▶ _ABOUT THIS EXERCISE_
Wherever the string "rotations" appears in the listing, copy that line.

▶ _SUPPLIED MATERIAL_
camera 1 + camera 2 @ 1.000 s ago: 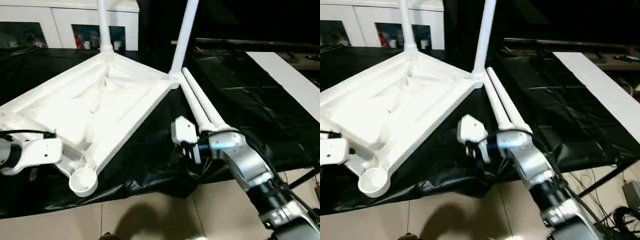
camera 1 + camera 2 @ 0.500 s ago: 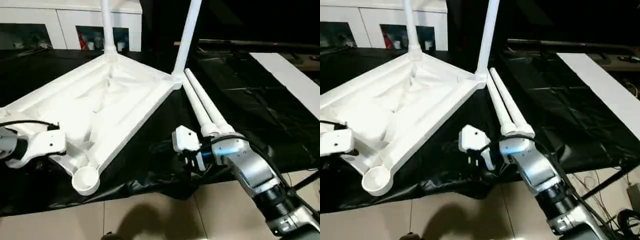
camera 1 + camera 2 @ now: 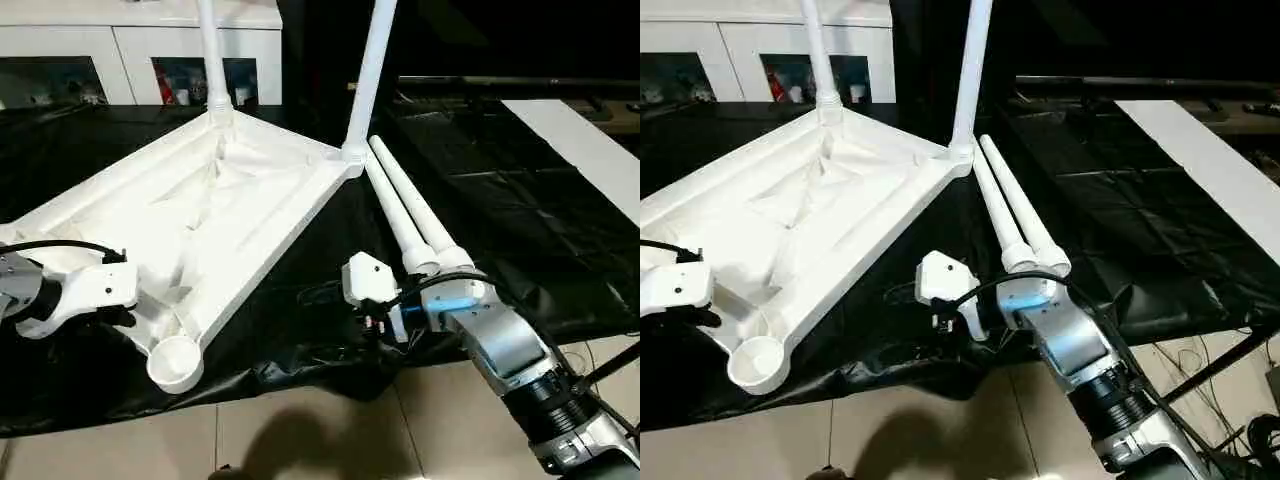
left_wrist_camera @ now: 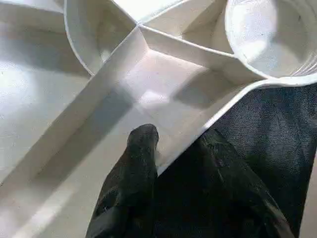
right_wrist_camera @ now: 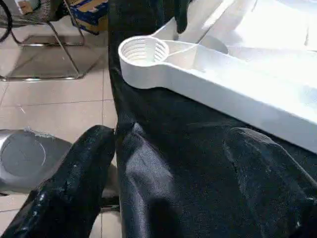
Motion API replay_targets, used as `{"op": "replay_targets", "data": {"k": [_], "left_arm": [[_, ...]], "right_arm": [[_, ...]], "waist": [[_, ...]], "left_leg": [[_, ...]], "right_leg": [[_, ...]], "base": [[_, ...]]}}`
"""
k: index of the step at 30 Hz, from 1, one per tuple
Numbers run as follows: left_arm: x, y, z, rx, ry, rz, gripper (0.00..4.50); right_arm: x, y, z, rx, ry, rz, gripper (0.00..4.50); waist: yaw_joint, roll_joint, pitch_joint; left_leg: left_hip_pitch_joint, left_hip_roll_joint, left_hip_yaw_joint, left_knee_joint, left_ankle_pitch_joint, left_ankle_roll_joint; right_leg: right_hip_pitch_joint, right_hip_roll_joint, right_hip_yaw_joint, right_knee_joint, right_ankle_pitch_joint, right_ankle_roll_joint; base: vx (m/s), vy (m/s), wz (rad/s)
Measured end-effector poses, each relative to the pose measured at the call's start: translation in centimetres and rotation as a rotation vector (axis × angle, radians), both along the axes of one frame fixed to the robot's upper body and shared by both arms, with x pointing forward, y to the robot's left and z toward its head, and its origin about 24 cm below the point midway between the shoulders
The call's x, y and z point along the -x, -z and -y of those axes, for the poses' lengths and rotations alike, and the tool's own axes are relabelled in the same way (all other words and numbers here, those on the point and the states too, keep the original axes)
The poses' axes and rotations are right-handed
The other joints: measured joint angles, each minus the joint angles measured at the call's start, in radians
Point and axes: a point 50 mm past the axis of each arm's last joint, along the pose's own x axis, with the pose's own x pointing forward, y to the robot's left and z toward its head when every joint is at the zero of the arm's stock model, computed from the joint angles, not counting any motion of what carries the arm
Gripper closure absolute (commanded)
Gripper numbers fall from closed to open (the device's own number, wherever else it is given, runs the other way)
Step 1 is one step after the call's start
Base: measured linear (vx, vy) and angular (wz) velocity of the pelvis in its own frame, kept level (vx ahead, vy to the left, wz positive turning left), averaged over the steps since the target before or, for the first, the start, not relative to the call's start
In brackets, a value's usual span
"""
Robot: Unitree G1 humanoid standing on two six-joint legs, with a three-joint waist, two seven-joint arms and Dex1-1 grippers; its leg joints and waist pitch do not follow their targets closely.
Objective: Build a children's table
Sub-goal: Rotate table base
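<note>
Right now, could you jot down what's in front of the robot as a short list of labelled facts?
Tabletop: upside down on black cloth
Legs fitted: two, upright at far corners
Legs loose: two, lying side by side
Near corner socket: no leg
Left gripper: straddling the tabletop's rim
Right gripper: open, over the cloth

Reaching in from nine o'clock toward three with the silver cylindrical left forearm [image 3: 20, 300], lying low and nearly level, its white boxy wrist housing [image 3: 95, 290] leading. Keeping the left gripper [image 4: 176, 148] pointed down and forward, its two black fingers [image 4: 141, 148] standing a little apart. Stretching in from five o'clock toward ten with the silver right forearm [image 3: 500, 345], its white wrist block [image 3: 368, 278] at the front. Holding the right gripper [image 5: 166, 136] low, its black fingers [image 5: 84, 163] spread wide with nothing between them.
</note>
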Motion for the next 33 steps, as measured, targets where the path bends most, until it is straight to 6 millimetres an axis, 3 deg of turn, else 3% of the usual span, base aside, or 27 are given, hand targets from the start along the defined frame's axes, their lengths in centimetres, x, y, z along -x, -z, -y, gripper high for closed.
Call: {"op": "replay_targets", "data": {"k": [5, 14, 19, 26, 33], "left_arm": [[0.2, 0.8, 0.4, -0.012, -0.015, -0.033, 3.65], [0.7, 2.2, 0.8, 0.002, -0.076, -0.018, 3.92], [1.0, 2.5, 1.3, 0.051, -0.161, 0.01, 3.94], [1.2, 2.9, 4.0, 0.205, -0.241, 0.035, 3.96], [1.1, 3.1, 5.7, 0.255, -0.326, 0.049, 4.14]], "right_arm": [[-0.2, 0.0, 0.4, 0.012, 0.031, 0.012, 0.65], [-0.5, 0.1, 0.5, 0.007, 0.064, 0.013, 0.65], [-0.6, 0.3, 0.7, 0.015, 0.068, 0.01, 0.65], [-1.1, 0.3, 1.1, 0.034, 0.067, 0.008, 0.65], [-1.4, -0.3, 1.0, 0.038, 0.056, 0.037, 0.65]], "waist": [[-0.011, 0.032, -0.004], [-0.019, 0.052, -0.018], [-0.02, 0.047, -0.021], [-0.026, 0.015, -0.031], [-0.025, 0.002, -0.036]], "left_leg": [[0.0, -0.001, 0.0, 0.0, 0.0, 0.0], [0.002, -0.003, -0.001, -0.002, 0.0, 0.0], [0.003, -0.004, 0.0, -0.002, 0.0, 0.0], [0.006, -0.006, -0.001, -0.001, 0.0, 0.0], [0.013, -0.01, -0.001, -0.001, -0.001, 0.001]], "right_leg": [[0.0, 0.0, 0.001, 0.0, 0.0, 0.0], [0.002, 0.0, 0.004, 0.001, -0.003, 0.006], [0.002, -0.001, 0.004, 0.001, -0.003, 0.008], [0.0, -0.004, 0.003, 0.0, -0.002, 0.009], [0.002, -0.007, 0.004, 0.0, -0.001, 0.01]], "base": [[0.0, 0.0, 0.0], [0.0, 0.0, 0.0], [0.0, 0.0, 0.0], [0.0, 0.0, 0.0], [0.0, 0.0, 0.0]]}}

▶ _PROBLEM SOLUTION_
The call's x, y and z point along the -x, -z and -y of those axes, for the poses' lengths and rotations alike, and the tool's own axes are relabelled in the same way (all other words and numbers here, those on the point and the states too, keep the original axes)
The poses' axes and rotations are right-handed

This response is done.